* PROBLEM TO WORK ON
Determine how many lines in the entries below contain "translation", and output only that number.

DATA: Begin

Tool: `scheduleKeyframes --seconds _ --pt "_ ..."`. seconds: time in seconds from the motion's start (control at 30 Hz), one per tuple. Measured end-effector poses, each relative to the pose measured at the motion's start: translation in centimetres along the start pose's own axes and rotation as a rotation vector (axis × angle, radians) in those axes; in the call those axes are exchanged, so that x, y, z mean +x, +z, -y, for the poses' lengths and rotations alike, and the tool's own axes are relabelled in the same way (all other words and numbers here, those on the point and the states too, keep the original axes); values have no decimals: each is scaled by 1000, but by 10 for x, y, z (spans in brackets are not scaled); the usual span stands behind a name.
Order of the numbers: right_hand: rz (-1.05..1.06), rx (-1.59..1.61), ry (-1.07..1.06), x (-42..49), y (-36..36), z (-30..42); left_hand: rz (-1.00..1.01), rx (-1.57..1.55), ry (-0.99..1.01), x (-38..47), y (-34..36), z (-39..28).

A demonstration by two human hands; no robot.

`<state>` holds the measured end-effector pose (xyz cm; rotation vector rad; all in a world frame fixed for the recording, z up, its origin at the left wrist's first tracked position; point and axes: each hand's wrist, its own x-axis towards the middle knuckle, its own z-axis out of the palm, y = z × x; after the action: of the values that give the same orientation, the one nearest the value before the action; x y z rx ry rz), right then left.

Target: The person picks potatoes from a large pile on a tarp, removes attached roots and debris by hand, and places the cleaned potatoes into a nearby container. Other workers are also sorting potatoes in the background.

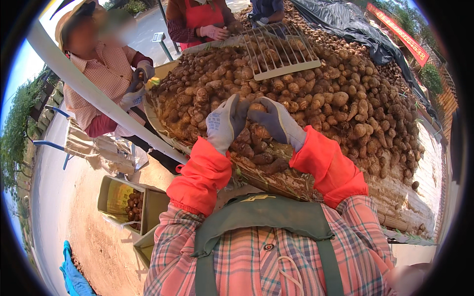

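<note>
Both of my hands wear grey-and-white work gloves and are held over a large heap of brown taro corms [237, 79]. My right hand [279, 120] curls around a small taro corm [258, 107], thumb below and fingers above. Close beside it, my left hand [226, 120] has its thumb and fingers bent toward the same corm. Whether it touches that corm or holds anything is hidden. Several darker, longer corms [266, 158] lie below my hands, near the edge of the heap.
A metal-tined fork head [287, 72] rests on the heap. Co-workers' gloved hands [214, 32] are across from me and at left [135, 98]. A pale pole [100, 94] slants through the left side. Lower left stands a carton [105, 199] with corms inside.
</note>
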<state>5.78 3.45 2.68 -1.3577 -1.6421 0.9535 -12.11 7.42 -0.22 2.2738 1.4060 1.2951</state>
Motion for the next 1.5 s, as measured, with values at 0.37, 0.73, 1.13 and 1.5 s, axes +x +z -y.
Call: scheduleKeyframes --seconds 0.37,0.73,1.13,1.5 --pt "9 821 226 -14 -38 -24 991 484 193 -23 -40 0" --pt "1 732 264 -7 -35 -49 1028 414 267 -40 5 24" --pt "510 1080 493 -25 -31 13 795 -853 22 -33 -51 15" --pt "370 573 91 -21 -10 16 473 -1410 -691 -58 -67 -25"
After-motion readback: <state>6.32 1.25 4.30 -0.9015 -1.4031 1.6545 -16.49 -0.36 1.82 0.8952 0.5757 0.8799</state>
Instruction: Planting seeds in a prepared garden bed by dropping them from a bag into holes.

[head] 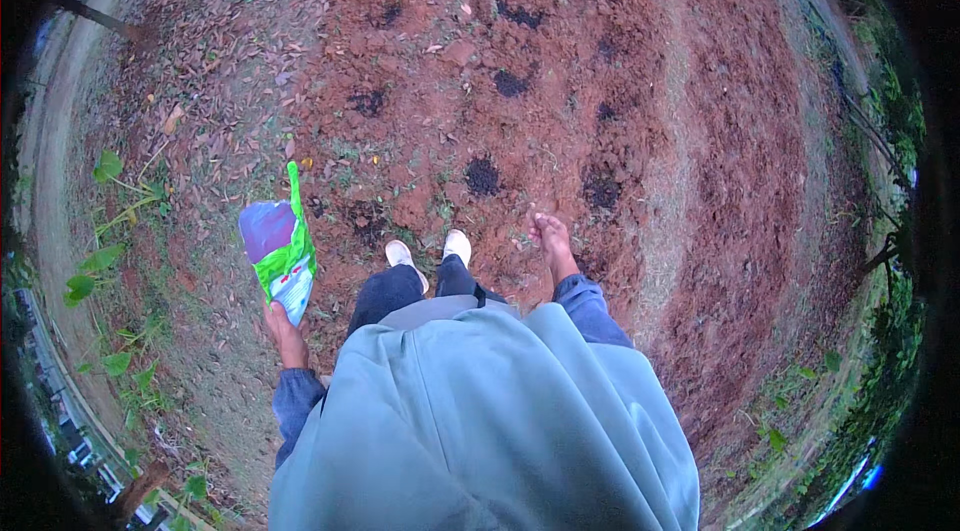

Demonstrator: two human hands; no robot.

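Note:
My left hand (285, 336) grips the lower end of a printed plastic packet (285, 253), bright green and white with a purple panel. The packet stands up from the hand, and a narrow green strip sticks out at its top. It bears writing and small red marks; its contents are hidden. Over the red soil (427, 178), my right hand (553, 237) is held out with its fingers curled in. Blur hides whether anything small is between those fingertips. A dark patch of loose black material (482, 177) lies on the soil ahead of my shoes, left of the right hand.
Several more dark patches, such as this one (511, 83), dot the soil bed. Dry leaves (225, 28) cover ground at the left, near a thin tree trunk (101, 17) and a leafy vine (101, 259). A pale strip (671, 156) runs along the bed's right side.

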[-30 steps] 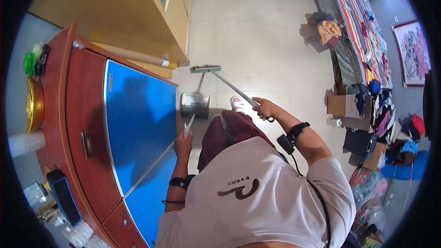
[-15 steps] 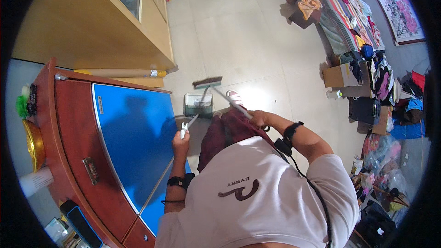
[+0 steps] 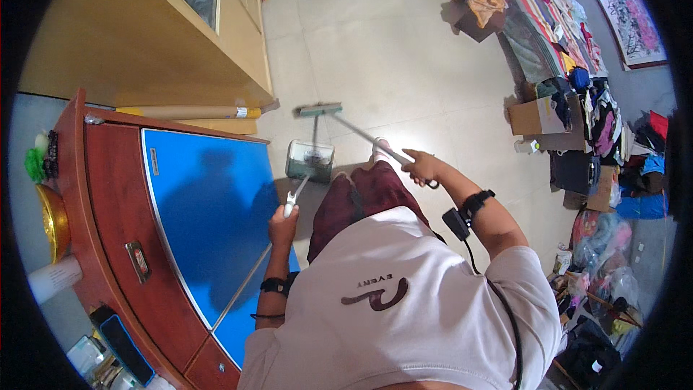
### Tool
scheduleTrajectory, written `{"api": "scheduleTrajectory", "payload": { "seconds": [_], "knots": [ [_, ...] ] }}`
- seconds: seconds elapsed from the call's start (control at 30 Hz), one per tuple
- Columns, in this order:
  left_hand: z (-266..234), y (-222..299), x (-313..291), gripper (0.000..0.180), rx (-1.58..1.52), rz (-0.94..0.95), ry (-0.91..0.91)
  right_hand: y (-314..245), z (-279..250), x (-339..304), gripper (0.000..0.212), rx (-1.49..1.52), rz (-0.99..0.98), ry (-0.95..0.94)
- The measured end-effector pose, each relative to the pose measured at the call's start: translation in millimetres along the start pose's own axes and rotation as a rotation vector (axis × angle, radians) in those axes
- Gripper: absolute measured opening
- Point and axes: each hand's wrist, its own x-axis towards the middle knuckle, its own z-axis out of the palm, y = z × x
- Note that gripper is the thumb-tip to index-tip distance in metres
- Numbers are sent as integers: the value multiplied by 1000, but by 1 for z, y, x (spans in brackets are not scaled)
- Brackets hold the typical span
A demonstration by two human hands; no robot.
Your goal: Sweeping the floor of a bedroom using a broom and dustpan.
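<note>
My left hand [image 3: 281, 225] is closed around the top of a long-handled dustpan's white handle. Below it, the white and green dustpan [image 3: 303, 169] rests on the floor in front of my feet, close to the blue-fronted cabinet. In my right hand [image 3: 426, 167] is the grey stick of a broom [image 3: 372, 144], gripped near its end with the index finger stretched out. That stick slants away to the left, down to the wide, flat broom head [image 3: 319, 110], which sits on the far side of the dustpan, apart from it.
Left of me stands a red-brown cabinet [image 3: 115, 195] with blue doors; a tall tan cupboard [image 3: 144, 50] rises beyond it. Cardboard boxes [image 3: 528, 121] and heaped clothes line the right side. Farther off, a dark box [image 3: 482, 18] holds orange cloth. Pale tiles [image 3: 361, 36] cover the floor.
The broom head has shifted farther from me and slightly left, away from the dustpan. My right hand has moved right and a little forward. The dustpan has tilted slightly.
</note>
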Motion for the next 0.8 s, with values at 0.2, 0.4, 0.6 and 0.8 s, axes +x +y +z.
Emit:
{"api": "scheduleTrajectory", "payload": {
  "seconds": [0.2,0.4,0.6,0.8],
  "knots": [
    [3,32,9,34,-4,30,-94,-6,-12,71,43,12,-72,152],
    [1,38,25,34,47,127,-82,33,4,53,43,-135,-4,3],
    [0,56,34,34,78,164,-120,41,10,-27,56,-98,98,-201],
    [-6,85,40,34,154,293,-181,63,-2,-67,64,483,140,-166]
  ]
}}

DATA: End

* TASK ANSWER
2